TASK ITEM: For every line in the entries that contains "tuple", show the whole line.

══════

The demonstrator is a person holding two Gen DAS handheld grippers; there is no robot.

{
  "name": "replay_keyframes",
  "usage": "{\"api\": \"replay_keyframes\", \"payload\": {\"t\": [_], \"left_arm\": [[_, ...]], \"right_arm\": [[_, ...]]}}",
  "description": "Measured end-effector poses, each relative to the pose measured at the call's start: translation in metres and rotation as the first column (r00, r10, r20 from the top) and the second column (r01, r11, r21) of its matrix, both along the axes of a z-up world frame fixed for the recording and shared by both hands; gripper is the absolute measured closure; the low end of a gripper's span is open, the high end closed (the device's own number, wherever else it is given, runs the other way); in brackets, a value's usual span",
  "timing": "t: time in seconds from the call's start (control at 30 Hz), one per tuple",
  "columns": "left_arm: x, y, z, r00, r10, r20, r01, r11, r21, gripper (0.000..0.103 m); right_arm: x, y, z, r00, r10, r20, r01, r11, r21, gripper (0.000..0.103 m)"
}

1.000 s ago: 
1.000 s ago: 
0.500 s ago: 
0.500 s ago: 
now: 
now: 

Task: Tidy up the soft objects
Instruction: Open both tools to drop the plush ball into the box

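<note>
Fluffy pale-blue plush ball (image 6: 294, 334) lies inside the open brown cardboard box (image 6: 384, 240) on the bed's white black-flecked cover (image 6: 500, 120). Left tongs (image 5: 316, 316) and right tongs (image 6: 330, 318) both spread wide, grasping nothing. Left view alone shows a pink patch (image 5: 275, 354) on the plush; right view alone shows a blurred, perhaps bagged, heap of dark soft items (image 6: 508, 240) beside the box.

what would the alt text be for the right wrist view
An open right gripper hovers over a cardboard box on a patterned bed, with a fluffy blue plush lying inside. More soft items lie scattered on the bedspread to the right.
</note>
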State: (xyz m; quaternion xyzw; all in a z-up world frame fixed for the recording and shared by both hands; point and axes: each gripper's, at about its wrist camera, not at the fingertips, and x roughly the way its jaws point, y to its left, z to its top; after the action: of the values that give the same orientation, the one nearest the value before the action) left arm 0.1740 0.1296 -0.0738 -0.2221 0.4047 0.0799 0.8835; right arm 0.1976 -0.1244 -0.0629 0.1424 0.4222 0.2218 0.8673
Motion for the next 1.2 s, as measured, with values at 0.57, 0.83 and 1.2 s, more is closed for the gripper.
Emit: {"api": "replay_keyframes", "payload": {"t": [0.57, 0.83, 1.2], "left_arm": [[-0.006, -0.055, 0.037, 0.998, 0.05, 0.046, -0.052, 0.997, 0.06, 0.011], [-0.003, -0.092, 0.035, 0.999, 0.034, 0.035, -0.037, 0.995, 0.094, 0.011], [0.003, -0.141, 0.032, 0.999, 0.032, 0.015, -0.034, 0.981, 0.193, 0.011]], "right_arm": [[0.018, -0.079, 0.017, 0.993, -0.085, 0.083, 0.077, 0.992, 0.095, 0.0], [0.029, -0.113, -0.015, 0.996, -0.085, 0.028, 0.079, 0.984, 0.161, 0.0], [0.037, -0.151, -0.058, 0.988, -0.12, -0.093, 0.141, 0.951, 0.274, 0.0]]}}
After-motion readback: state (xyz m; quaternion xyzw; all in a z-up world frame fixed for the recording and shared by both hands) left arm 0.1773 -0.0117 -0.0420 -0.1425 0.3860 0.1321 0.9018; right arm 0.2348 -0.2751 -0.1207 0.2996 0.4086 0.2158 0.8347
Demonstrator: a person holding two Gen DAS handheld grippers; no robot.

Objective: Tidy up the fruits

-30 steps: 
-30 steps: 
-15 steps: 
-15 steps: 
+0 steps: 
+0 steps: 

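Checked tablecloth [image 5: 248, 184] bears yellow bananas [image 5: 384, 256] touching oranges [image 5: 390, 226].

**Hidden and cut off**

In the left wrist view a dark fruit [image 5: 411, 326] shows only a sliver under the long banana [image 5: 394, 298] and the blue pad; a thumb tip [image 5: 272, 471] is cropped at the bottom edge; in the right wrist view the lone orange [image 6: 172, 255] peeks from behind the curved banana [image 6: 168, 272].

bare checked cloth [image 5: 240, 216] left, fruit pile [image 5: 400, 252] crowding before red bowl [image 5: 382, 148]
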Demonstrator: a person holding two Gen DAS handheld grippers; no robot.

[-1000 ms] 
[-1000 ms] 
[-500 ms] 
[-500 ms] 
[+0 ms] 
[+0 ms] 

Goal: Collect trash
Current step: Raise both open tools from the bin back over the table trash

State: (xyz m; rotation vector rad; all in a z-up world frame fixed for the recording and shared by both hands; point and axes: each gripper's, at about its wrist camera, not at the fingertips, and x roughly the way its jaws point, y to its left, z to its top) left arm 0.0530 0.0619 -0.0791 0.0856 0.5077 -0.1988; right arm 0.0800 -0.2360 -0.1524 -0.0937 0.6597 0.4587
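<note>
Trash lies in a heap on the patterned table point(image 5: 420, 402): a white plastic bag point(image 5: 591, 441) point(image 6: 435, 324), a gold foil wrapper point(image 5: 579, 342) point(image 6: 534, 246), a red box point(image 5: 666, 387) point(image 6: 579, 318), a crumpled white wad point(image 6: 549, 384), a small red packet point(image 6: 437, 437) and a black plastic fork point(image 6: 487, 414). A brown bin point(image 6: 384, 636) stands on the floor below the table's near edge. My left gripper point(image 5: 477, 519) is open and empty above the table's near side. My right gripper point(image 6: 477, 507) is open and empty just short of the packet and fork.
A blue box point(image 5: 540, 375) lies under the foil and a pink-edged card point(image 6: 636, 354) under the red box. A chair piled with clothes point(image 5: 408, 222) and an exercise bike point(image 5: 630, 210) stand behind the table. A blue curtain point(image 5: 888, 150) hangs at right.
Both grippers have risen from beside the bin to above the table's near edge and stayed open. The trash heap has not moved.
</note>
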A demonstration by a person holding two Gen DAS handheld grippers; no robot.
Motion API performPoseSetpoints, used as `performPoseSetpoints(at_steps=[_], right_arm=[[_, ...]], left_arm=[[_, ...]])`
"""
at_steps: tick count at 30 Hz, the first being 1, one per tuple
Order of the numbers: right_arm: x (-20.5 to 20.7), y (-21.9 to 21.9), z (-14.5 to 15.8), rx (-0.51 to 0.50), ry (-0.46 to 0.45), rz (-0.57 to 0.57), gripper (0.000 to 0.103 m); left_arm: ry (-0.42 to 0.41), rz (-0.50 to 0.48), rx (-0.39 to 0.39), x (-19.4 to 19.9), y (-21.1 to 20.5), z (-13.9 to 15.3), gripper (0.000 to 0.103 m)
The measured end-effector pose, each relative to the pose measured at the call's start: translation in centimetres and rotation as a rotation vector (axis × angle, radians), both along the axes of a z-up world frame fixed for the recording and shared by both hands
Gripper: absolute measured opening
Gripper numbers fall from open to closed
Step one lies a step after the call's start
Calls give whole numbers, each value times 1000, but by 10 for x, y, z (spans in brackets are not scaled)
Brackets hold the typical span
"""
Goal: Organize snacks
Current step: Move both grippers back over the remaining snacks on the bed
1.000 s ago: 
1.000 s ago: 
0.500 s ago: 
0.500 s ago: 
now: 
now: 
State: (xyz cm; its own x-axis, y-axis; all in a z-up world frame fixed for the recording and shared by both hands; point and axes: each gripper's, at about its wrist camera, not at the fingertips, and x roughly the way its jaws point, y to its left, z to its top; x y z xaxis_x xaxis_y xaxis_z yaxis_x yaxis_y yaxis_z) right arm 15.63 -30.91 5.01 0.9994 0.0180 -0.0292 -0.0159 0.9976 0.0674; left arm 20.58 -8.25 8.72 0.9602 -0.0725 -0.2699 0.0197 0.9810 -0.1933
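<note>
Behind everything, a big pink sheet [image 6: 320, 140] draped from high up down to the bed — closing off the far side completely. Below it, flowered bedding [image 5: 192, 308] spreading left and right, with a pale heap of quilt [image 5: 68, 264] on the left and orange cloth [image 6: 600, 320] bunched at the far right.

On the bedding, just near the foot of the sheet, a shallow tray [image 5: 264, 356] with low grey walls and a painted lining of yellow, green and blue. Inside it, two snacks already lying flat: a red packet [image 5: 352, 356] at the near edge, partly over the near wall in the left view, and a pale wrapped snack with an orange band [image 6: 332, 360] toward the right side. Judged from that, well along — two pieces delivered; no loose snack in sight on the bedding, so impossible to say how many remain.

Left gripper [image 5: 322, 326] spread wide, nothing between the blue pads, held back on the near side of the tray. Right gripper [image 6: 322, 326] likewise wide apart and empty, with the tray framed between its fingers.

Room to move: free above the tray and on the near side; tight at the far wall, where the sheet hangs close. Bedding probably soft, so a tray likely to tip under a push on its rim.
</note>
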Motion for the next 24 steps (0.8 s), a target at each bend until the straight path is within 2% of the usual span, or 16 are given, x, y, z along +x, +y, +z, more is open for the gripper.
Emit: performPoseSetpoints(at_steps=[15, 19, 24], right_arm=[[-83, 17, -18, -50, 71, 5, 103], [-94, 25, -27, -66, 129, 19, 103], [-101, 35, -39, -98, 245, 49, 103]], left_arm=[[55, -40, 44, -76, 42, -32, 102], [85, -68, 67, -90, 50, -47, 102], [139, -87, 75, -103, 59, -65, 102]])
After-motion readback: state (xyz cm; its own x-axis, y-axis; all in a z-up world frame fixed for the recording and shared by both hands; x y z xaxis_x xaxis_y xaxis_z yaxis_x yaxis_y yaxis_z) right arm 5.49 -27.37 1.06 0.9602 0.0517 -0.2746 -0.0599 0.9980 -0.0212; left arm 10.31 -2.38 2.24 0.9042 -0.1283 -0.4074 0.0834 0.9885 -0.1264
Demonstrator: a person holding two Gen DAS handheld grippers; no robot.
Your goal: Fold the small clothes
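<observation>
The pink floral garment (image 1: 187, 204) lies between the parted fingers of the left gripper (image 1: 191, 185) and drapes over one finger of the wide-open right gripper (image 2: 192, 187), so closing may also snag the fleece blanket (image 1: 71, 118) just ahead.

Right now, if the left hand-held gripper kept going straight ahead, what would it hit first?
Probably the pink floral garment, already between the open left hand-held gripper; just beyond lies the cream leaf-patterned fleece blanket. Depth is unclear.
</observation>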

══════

EXERCISE OUTPUT:
  "timing": "t: time in seconds from the call's start (control at 30 Hz), one per tuple",
at_steps: tick count at 30 Hz, the first being 1, one per tuple

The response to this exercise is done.